Forest in the Morning Light, 1855 (Oil on Canvas), by Asher Brown Durand

early morning is when the veil is thinnest, my soul most porous. i sometimes imagine the air i breathe then, the soft air, the air a recipe of oxygen and dew, is dispatched directly from the heavens. it’s why i slide out from under the bedsheet, to begin the percolating thoughts that rise while the coffee brews. i step outside, and there, as always, is my old friend ancient moon. all but winks at me, that moon, lets me know i’m not alone. there’s watchkeeping at work. from up where angels roam.

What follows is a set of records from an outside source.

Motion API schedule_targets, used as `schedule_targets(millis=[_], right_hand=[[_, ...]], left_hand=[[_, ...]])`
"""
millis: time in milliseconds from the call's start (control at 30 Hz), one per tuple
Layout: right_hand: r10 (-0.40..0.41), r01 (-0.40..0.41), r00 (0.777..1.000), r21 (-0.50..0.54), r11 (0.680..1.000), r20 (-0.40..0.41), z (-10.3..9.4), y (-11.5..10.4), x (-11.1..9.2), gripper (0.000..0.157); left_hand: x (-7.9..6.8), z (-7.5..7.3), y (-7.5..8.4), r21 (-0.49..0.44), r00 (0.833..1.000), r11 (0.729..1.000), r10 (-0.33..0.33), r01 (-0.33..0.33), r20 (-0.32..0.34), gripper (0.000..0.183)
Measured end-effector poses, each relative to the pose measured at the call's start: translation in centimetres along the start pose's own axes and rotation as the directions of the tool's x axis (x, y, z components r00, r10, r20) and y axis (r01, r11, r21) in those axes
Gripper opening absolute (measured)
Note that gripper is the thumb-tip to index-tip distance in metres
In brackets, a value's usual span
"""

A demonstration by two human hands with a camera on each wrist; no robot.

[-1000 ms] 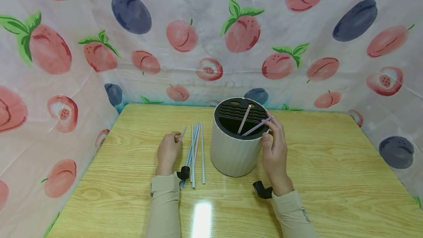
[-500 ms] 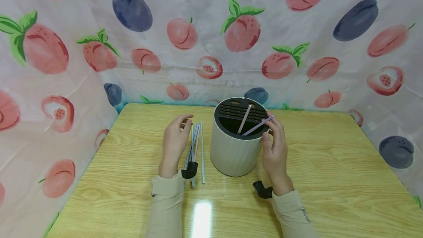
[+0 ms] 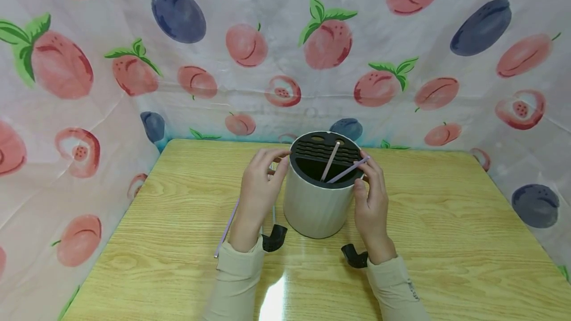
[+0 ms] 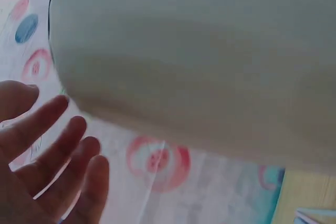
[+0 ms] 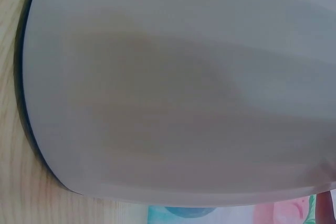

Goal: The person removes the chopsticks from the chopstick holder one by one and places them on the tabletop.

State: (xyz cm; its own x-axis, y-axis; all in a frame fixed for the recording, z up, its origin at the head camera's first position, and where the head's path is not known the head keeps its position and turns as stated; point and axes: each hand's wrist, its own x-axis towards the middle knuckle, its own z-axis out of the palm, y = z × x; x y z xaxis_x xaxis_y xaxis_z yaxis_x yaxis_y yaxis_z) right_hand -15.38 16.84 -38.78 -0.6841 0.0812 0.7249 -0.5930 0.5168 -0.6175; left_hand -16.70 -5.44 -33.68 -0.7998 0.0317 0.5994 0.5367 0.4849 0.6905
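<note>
A pale cylindrical utensil holder with a black slotted top stands on the table. Inside its large opening lean a pinkish chopstick-like stick and a lavender one. My left hand is at the holder's left rim, fingertips right at the edge; the left wrist view shows its fingers spread and holding nothing. My right hand rests against the right side, fingertips at the rim and thumb in front. The lavender stick's upper end overlaps those fingers. The right wrist view is mostly filled by the holder's wall.
On the wooden table, a lavender stick lies left of my left forearm. A pale stick shows between that hand and the holder; other sticks are largely hidden beneath the hand. A fruit-print cloth hangs behind and at the sides.
My left hand has left a lavender stick on the table and moved right, over the sticks, to the holder's rim. My right hand and the holder have stayed in place.
</note>
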Motion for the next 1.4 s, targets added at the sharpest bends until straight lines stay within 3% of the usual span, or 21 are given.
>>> schedule_targets(millis=[200, 433, 633, 967, 1200, 1400], right_hand=[[-0.004, 0.004, 1.0, 0.006, 1.0, -0.006, 0.0, 0.0, 0.0, 0.037], [-0.03, 0.03, 1.0, 0.009, 1.0, -0.007, 0.1, 0.1, 0.1, 0.041], [-0.034, 0.034, 0.999, 0.007, 0.999, -0.008, 0.1, 0.3, 0.3, 0.042], [-0.026, 0.026, 1.0, 0.006, 1.0, -0.005, 0.0, 0.4, 0.4, 0.042], [-0.022, 0.022, 1.0, 0.004, 1.0, 0.001, -0.1, -1.2, 0.6, 0.039], [-0.021, 0.021, 1.0, 0.009, 1.0, -0.008, 0.0, 0.2, 0.3, 0.039]], left_hand=[[-0.2, 1.5, 1.5, 0.075, 0.983, 0.981, 0.181, -0.181, 0.001, 0.023], [-0.5, 2.9, 2.4, 0.199, 0.956, 0.937, 0.266, -0.287, 0.124, 0.025], [-1.0, 3.8, 3.3, 0.252, 0.944, 0.916, 0.27, -0.313, 0.192, 0.026], [-0.9, 3.6, 3.8, 0.243, 0.939, 0.917, 0.266, -0.316, 0.219, 0.021], [-0.7, 2.9, 3.5, 0.186, 0.941, 0.927, 0.296, -0.325, 0.166, 0.02], [-0.3, 2.0, 3.1, 0.042, 0.943, 0.945, 0.32, -0.325, 0.091, 0.016]])
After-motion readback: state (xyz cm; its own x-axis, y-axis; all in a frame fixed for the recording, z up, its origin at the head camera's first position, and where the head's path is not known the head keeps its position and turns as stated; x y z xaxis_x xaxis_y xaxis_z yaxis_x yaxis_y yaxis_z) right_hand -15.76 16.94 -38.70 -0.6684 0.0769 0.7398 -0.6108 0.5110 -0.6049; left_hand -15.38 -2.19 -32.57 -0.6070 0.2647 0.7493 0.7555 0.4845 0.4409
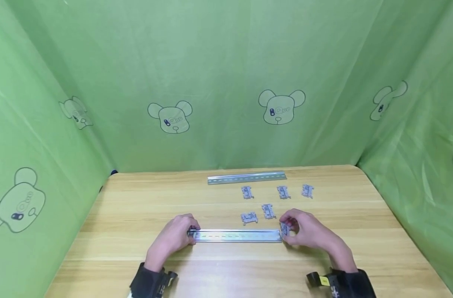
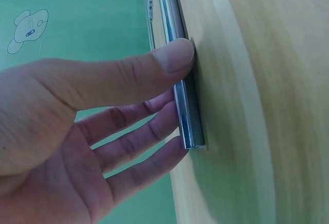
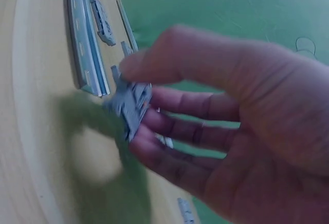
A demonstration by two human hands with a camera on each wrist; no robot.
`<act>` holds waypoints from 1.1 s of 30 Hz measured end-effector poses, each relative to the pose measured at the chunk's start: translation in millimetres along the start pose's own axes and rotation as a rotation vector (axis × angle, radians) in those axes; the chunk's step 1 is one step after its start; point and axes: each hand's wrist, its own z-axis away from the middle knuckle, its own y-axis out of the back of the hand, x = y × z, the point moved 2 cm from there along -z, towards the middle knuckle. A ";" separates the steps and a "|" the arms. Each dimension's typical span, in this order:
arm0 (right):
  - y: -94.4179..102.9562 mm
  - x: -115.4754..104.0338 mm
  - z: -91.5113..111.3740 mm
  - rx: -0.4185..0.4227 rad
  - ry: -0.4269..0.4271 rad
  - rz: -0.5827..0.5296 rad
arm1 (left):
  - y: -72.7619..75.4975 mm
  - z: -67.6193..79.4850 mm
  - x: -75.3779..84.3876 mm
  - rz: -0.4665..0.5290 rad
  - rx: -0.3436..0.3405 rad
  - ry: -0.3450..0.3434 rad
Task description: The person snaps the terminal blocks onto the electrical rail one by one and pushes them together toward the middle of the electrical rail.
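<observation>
Head view shows the two hands well apart, at opposite ends of a metal rail (image 1: pixel 237 236), which lies on the wooden table (image 1: pixel 219 269) in front of the person. The left hand (image 1: pixel 176 234) grips the left end of it: in the left wrist view, the thumb is on one side and the fingers touch the opposite side. The right hand (image 1: pixel 308 227) pinches a grey block (image 3: pixel 128 103) between thumb and fingers, just beside the right end of the metal rail; whether the block touches the metal, I cannot tell.

The metal rail is straight and shiny, with a row of slots along its middle. I judge that it is stiff and rather light, and that its smooth surface can slip easily. It seems best to take it by both long edges, close to the end, with care because the corners may be sharp.

The grey block is small and thin, with notches, and looks like hard plastic. It should be very light and not bend, but its narrow feet are perhaps fragile. A good hold is on its body, with gentle pressure, leaving the feet free.

Five other blocks (image 1: pixel 268 211) lie farther back on the table, and behind them a second rail (image 1: pixel 246 178).
</observation>
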 end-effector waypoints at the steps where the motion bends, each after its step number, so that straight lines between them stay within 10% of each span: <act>1: -0.5 1.1 -0.1 -0.005 0.006 -0.021 | 0.1 0.2 0.0 0.001 0.002 0.000; 12: -8.8 12.8 -0.7 -0.086 -0.017 -0.357 | 0.9 -1.8 -1.1 0.007 0.003 0.016; 33: -19.5 7.5 -9.4 -0.105 0.038 -0.391 | 1.1 -0.3 -1.3 0.009 0.016 0.018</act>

my thoughts feel less alone then. in bed they sometimes wrestle me, won’t let me sleep. but once i’m upright, once there’s mug in hand, and moon above, they settle down, fall in some semblance of a line. i find sense then. i feel infused then. infused in a Godly way. as if my gliding out of bed when the clock strikes five gives me just a wee little jump on what God might want me to consider. as if that might be the hour when the clarity comes.

this morning was one of those mornings, after a long, long week that took every ounce of courage my little self contained. i flew hundreds of miles away to talk to a doctor who knows a thing or two about the cancer in my lung. i walked into a shiny tower with expanse of glass, where as much light could shine in as the heavens had to spare. the place is infused with light, as if to tip the balance of all the darkness you can feel in every hallway, in every bent over human body, bodies leaning on canes, on walkers, in wheelchairs, on whomever walks beside them. where every body seemed to have an extra limb in the form of plastic tubes and tiny pumps, all attached, sometimes trailing, peeking out from under pant legs or flapping-open gowns, or tethered to misbehaving poles. all chasing out the demon cells that know not when to stop.

to sit in those waiting rooms is to witness human compassion at its most majestic. hands rubbing shoulders, rubbing backs. hands trying to knead the ache out of someone else’s flesh and bone. foreheads pressed against foreheads. words whispered. holy words. the most emphatic prayers i might ever have witnessed from across a room.

the prayers prayed there are the ones that gush up from untapped places in the soul. those places not known till life excavates to its deepest depths. till prognoses are spelled out, and sentences put forth — and i don’t mean the sentences with verb and nouns.

my visit was not so dire, but it was a visit that’s left me plenty to sift through, as i work hard — so hard — at absorbing all that’s been, and deciding how to seize my holy, holy days.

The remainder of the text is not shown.